* YOUR INSTRUCTIONS
Your response should match the records line for line.

* RECORDS SUPPLIED
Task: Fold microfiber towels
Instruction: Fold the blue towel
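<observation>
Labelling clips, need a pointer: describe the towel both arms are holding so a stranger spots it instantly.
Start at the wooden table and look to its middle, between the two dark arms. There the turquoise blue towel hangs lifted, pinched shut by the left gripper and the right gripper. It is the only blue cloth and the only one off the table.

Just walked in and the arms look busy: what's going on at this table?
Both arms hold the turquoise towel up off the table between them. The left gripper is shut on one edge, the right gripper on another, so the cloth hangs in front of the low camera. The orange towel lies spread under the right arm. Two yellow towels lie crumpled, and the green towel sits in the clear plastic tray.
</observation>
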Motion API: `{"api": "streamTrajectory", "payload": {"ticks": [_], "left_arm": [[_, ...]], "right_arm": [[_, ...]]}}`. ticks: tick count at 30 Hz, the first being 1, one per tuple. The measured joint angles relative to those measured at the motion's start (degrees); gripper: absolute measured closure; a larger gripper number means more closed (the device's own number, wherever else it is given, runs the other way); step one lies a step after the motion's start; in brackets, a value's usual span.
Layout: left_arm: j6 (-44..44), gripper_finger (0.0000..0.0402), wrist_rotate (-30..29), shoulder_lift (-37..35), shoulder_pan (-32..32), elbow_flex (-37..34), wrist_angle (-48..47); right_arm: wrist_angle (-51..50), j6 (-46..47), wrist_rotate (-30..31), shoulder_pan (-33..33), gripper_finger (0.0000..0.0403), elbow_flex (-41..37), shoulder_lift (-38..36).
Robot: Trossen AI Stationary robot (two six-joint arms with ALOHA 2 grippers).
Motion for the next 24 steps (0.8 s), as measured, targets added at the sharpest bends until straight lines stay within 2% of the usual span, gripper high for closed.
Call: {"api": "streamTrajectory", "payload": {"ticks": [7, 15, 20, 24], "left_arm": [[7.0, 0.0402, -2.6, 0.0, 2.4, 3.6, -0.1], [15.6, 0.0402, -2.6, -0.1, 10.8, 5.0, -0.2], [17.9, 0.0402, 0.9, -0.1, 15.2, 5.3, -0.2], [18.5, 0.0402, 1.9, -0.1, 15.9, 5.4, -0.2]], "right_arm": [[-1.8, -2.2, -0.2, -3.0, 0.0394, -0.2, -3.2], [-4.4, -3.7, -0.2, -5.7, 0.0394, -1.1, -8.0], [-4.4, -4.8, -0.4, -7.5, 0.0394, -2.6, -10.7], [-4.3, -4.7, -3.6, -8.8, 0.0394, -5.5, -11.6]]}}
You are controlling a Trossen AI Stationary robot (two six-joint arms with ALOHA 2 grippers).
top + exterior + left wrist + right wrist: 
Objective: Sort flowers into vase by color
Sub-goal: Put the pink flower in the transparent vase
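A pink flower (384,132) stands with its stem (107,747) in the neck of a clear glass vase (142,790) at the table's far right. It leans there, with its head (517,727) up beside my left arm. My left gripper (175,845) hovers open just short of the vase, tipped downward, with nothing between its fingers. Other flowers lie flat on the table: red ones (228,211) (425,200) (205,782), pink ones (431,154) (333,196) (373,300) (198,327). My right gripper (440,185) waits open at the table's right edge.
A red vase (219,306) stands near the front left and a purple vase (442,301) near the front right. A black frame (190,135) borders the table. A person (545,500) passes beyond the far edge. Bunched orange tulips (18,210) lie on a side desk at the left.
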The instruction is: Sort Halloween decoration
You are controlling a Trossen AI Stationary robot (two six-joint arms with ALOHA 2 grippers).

* COMPLETED EXERCISE
Task: Fold microfiber towels
Instruction: Fold the blue towel
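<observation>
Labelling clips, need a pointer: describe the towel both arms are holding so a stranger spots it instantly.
Start at the wooden table and look to its middle, between the two dark arms. There the turquoise blue towel hangs lifted, pinched shut by the left gripper and the right gripper. It is the only blue cloth and the only one off the table.

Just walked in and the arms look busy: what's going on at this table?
Both arms hold the turquoise towel up off the table between them. The left gripper is shut on one edge, the right gripper on another, so the cloth hangs in front of the low camera. The orange towel lies spread under the right arm. Two yellow towels lie crumpled, and the green towel sits in the clear plastic tray.
</observation>
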Motion API: `{"api": "streamTrajectory", "payload": {"ticks": [_], "left_arm": [[_, ...]], "right_arm": [[_, ...]]}}`. ticks: tick count at 30 Hz, the first being 1, one per tuple. The measured joint angles relative to those measured at the motion's start (degrees); gripper: absolute measured closure; a larger gripper number means more closed (the device's own number, wherever else it is given, runs the other way); step one lies a step after the motion's start; in brackets, a value's usual span.
Layout: left_arm: j6 (-44..44), gripper_finger (0.0000..0.0402), wrist_rotate (-30..29), shoulder_lift (-37..35), shoulder_pan (-32..32), elbow_flex (-37..34), wrist_angle (-48..47); right_arm: wrist_angle (-51..50), j6 (-46..47), wrist_rotate (-30..31), shoulder_pan (-33..33), gripper_finger (0.0000..0.0403), elbow_flex (-41..37), shoulder_lift (-38..36).
Robot: Trossen AI Stationary robot (two six-joint arms with ALOHA 2 grippers).
Motion for the next 24 steps (0.8 s), as measured, targets added at the sharpest bends until straight lines stay within 2% of the usual span, gripper high for closed.
Call: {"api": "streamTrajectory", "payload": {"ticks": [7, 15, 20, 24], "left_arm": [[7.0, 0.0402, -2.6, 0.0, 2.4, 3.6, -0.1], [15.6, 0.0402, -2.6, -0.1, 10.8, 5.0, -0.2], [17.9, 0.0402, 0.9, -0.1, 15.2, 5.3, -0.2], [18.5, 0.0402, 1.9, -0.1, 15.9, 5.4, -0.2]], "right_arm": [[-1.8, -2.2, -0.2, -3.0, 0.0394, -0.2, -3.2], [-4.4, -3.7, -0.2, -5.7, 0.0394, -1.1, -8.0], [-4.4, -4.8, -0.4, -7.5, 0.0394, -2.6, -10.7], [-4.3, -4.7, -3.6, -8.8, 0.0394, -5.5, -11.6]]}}
You are controlling a Trossen AI Stationary robot (two six-joint arms with ALOHA 2 grippers).
top + exterior + left wrist + right wrist: 
Objective: Sort flowers into vase by color
Sub-goal: Put the pink flower in the transparent vase
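A pink flower (384,132) stands with its stem (107,747) in the neck of a clear glass vase (142,790) at the table's far right. It leans there, with its head (517,727) up beside my left arm. My left gripper (175,845) hovers open just short of the vase, tipped downward, with nothing between its fingers. Other flowers lie flat on the table: red ones (228,211) (425,200) (205,782), pink ones (431,154) (333,196) (373,300) (198,327). My right gripper (440,185) waits open at the table's right edge.
A red vase (219,306) stands near the front left and a purple vase (442,301) near the front right. A black frame (190,135) borders the table. A person (545,500) passes beyond the far edge. Bunched orange tulips (18,210) lie on a side desk at the left.
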The instruction is: Sort Halloween decoration
You are controlling a Trossen AI Stationary robot (two six-joint arms with ALOHA 2 grippers).

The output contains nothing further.